Wanting

16 Aug

And now it is just wanting – wanting to be touched.  Wanting to feel His hand in my hair, wrapping my hair in His fist, tugging gently, firmly, making me whimper.  Wanting to touch Him, stroke him gently.  To caress with my mouth; kissing, licking, sucking.  Wanting to be filled,  to feel His cock deep inside me.

Sigh.

It’s wanting to feel all the intensity He offers.  Rope against my skin.  The flogger.  His cock in my mouth.   That rising – higher, higher – over the top and down… ahhhhh, yes. 

Sigh.

It’s not that i can’t do without.  Of course i can.  And even now, still, i feel those twinges of shame at wanting. 

“Slut.”  Well, yes.  That’s right. 

Although, not quite, cause the definition of slut is just “a person, especially a woman, who’s considered promiscuous.”   And it’s not about lots of men, neither the longing nor the twinges of shame,  they’re about the desire.  “Slut” doesn’t say anything about the pleasure and the passion.  Liking it.  Loving it.  Is there a word for that?   

If there is, i don’t know it.  Don’t know the word  for a woman who feels this longing, wanting ache.  Of course it doesn’t help that i keep  reading other people’s blogs – nilla’s and sin’s and mick’s especially, o, and brooke’s – that keep me stirred up… like just thinking about it right now does, leaves me squirming here at my computer, all alone, before the crack of dawn. 

Well.  Time to get ready for work.  Push all this out of my mind.  It seems like a long time since i’ve blogged, even though it really hasn’t been, and really hasn’t been so long since i’ve seen Him.  i know that.  But there’s a time warp in the lifestyle that can turn a few days into forever…  or maybe it’s not about time at all. 

i could shut it down, you know.  Slam the door on all of it – spankings and nipple clamps, cock worship and Yes, Sir.   Go back to mundane.  Not vanilla sex – no, thanks.  But the day-to-day without D/s.  In some ways, it would be easier, without this stupid vulnerability, without the wanting more, without the need for Him.

Sigh.

But there is value in “sitting with it” too.  Like a form of mindfulness meditation, being able to hold the wanting without acting on it has power.  Choosing not to solve it, as if it were a math problem, but to appreciate the beauty of it.  Like a sunset, it just is.

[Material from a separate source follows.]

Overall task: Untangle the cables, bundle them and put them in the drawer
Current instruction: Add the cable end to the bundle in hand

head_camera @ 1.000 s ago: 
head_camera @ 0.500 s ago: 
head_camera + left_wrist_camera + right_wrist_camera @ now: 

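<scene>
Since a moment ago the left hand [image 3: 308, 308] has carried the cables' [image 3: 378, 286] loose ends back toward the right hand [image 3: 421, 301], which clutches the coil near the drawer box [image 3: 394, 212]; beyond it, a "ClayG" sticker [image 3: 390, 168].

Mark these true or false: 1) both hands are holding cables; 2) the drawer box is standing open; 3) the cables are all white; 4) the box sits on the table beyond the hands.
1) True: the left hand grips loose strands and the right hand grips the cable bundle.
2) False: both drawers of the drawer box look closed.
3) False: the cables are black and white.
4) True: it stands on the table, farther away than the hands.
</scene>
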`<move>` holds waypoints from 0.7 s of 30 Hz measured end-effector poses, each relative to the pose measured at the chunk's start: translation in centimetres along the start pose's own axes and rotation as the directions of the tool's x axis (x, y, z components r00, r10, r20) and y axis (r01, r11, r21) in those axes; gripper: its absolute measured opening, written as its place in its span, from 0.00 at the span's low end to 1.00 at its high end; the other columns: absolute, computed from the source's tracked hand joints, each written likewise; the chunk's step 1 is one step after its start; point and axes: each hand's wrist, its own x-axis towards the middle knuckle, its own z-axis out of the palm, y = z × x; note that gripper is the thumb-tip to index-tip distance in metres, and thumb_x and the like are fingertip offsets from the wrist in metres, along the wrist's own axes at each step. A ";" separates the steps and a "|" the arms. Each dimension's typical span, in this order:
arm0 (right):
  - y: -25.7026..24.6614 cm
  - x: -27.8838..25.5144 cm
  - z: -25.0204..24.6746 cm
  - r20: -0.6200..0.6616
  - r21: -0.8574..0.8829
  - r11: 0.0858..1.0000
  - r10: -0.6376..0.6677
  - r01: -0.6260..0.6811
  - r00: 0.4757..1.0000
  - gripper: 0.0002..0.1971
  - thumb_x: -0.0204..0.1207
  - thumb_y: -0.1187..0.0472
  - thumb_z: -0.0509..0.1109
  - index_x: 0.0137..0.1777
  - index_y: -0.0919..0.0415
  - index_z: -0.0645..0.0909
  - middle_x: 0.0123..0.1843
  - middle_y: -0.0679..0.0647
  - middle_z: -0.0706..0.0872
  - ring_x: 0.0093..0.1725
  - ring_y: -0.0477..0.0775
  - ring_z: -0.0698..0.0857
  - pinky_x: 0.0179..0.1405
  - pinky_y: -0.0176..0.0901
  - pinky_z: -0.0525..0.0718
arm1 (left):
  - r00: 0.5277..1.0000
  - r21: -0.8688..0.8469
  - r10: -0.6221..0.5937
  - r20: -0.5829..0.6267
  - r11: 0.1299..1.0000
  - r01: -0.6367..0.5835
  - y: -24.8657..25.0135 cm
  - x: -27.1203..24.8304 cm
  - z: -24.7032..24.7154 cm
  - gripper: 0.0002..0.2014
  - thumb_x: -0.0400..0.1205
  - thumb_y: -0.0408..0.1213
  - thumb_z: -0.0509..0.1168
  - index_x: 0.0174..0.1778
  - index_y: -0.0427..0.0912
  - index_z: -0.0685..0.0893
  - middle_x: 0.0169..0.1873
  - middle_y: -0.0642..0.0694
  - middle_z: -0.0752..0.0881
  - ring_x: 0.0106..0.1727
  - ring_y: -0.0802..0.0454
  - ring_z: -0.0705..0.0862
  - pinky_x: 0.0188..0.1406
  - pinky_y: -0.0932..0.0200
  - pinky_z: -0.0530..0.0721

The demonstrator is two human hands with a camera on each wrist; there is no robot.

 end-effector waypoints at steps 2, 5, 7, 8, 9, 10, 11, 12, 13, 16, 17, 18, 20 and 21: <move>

So i hold it all inside me.  Still kneeling, palms up, smiling slightly…   

4 Responses to “Wanting”

  1. Mick August 16, 2010 at 10:53 am #

    Marinating in it, eh?

    The blogging and reading the bogs of other like minded folk does stoke the fire doesn’t it?

    (and thanks for the plug. it’s good to know the ripples of lust we create. You do too…..)

    Mick

    • aisha48 August 16, 2010 at 7:16 pm #

      Yep, marinating in it – that’s a perfect way to put it. Thanks for the kind words, Mick!

      aisha

  2. sin August 18, 2010 at 6:47 am #

    It would be easier without “this stupid vulnerability”.

    I think I could have stopped at one point., just stepped away from it. But now i think I need it.

    And the community of like minded people helps me, reinforces me, makes me feel more normal.

    Thanks

  3. aisha48 August 18, 2010 at 7:51 pm #

    @sin – You’re sooo right about the “community of like minded people.” I do love that. That’s why it’s so wonderful to get comments, I think.

    I hope you don’t just “feel” normal, but know that you are normal – just not “vanilla,” right?

    Thank you so much for reading my blog and taking the time to comment!!!